The listing that follows must be given again in full and exactly.
::::
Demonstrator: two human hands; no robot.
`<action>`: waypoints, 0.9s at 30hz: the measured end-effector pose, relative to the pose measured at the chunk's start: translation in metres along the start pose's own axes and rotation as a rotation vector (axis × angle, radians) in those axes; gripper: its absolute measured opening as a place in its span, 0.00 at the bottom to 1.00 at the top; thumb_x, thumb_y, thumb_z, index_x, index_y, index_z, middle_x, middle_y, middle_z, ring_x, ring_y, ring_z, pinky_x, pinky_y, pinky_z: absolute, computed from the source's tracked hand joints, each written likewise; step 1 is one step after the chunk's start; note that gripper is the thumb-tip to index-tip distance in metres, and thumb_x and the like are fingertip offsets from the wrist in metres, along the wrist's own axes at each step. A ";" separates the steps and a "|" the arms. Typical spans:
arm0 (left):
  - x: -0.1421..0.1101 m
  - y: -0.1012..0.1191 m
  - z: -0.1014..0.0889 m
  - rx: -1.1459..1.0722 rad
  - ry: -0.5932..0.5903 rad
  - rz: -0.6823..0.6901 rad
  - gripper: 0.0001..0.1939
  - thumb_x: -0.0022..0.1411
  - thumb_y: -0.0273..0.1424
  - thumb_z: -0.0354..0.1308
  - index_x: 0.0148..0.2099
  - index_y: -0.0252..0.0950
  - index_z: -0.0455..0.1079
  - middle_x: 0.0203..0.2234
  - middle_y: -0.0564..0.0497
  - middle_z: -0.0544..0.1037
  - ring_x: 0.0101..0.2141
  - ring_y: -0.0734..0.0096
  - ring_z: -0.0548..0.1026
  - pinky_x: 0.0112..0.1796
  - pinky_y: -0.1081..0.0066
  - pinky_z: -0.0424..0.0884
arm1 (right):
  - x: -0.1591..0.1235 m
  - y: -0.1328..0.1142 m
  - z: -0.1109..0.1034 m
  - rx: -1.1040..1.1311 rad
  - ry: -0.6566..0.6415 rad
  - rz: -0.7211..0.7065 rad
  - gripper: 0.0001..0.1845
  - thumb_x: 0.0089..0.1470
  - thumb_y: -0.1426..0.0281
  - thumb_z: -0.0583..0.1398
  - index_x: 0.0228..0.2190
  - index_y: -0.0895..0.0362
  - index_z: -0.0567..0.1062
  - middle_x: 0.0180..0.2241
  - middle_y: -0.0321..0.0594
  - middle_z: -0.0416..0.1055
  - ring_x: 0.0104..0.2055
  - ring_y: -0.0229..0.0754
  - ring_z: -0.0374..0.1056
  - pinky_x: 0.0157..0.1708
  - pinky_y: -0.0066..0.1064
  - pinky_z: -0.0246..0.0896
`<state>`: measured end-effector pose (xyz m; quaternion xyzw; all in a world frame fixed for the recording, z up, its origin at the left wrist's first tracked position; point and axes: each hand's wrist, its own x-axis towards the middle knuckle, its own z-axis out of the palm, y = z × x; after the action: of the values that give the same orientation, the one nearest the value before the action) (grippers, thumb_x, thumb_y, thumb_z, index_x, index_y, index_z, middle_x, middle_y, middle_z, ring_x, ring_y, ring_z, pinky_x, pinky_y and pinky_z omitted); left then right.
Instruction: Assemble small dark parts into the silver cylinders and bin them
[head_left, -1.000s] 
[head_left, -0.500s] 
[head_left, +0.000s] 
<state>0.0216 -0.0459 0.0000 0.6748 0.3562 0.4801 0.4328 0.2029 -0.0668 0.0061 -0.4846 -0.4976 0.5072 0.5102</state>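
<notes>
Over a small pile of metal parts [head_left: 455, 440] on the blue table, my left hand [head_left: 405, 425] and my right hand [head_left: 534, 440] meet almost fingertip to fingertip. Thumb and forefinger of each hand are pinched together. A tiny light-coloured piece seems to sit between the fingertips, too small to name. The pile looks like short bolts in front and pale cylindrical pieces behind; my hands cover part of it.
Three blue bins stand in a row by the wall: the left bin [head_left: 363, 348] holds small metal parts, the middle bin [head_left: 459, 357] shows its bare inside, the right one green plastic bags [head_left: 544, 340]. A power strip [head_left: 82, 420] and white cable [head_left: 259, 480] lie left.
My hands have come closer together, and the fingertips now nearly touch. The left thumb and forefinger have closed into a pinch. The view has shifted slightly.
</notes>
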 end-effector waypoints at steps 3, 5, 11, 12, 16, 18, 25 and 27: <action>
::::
** Result of this exercise **
Demonstrator: two human hands; no robot.
`<action>`: waypoints, 0.9s at 30hz: the measured end-effector pose, relative to the pose measured at the chunk's start: translation in metres along the start pose's own axes and rotation as a rotation vector (axis × angle, radians) in those axes; gripper: its absolute measured opening as a place in its span, 0.00 at the bottom to 1.00 at the top; thumb_x, thumb_y, thumb_z, index_x, index_y, index_z, middle_x, middle_y, middle_z, ring_x, ring_y, ring_z, pinky_x, pinky_y, pinky_z: absolute, computed from the source's tracked hand joints, each written likewise; step 1 is one step after the chunk's start; note that gripper is the thumb-tip to index-tip distance in metres, and thumb_x and the like are fingertip offsets from the wrist in metres, along the wrist's own axes at each step. A ";" separates the steps and a "|" the arms. Typical spans:
arm0 (left):
  - x: -0.1421..0.1101 m
  - y: -0.1012..0.1191 m
  - z: -0.1014..0.0889 m
  - rx: -1.1459..1.0722 rad
  - ry: -0.5932..0.5903 rad
  - rz: -0.6823..0.6901 rad
  - gripper: 0.0001..0.1939
  - thumb_x: -0.0022..0.1411
  - thumb_y: -0.0273..0.1424
  - thumb_z: -0.0354..0.1308
  - index_x: 0.0148..0.2099
  - index_y: -0.0252..0.0950
  - index_z: -0.0455..0.1079
  - middle_x: 0.0203..0.2234
  - middle_y: -0.0564..0.0497
  - middle_z: -0.0544..0.1037
  - ring_x: 0.0101..0.2141
  - ring_y: -0.0734..0.0096
  - ring_z: -0.0548..0.1026
  - pinky_x: 0.0112..0.1796
  - pinky_y: -0.1081..0.0066
  - pinky_z: -0.0424..0.0884
arm1 (right):
  - x: -0.1591..0.1235 m
  - y: -0.1328..0.1142 m
  - z: -0.1109..0.1034 m
  - rx: -1.1040..1.1311 rad
  - ry: -0.6566..0.6415 rad
  - rz: -0.7211..0.7065 rad
  - gripper: 0.0001..0.1845
  - thumb_x: 0.0089..0.1470
  - thumb_y: -0.1426..0.0281
  - thumb_z: -0.0583..0.1398
  - index_x: 0.0228..0.2190
  - index_y: -0.0895..0.0362
  - index_z: -0.0567..0.1062
  - middle_x: 0.0180..0.2241
  - middle_y: -0.0321..0.0594
  - middle_z: -0.0416..0.1055
  - ring_x: 0.0104..0.2055
  - ring_y: -0.0229..0.0754
  - ring_z: -0.0374..0.1056
  - pinky_x: 0.0157..0.1708
  - pinky_y: -0.0066..0.1064
  - pinky_z: -0.0246..0.0896
`<state>`: measured end-effector pose (xyz m; quaternion xyzw; all in a world frame fixed for the recording, z up, its origin at the left wrist's first tracked position; point and axes: each hand's wrist, its own x-axis towards the middle knuckle, its own z-axis out of the palm, y = z × x; after the action: of the values that give the same orientation, the one nearest the value before the action) (grippers, thumb_x, thumb_y, thumb_z, index_x, index_y, index_z, middle_x, middle_y, middle_z, ring_x, ring_y, ring_z, pinky_x, pinky_y and pinky_z omitted); left then right.
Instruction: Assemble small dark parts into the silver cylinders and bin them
[head_left, -1.000s] 
[head_left, -0.500s] 
[head_left, +0.000s] 
<state>0.0216 -0.0459 0.0000 0.6748 0.3562 0.4801 0.4328 0.2029 -0.0668 0.0061 -0.4846 -0.4976 0.5072 0.5102</state>
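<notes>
Over a small pile of metal parts [head_left: 455, 440] on the blue table, my left hand [head_left: 405, 425] and my right hand [head_left: 534, 440] meet almost fingertip to fingertip. Thumb and forefinger of each hand are pinched together. A tiny light-coloured piece seems to sit between the fingertips, too small to name. The pile looks like short bolts in front and pale cylindrical pieces behind; my hands cover part of it.
Three blue bins stand in a row by the wall: the left bin [head_left: 363, 348] holds small metal parts, the middle bin [head_left: 459, 357] shows its bare inside, the right one green plastic bags [head_left: 544, 340]. A power strip [head_left: 82, 420] and white cable [head_left: 259, 480] lie left.
My hands have come closer together, and the fingertips now nearly touch. The left thumb and forefinger have closed into a pinch. The view has shifted slightly.
</notes>
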 end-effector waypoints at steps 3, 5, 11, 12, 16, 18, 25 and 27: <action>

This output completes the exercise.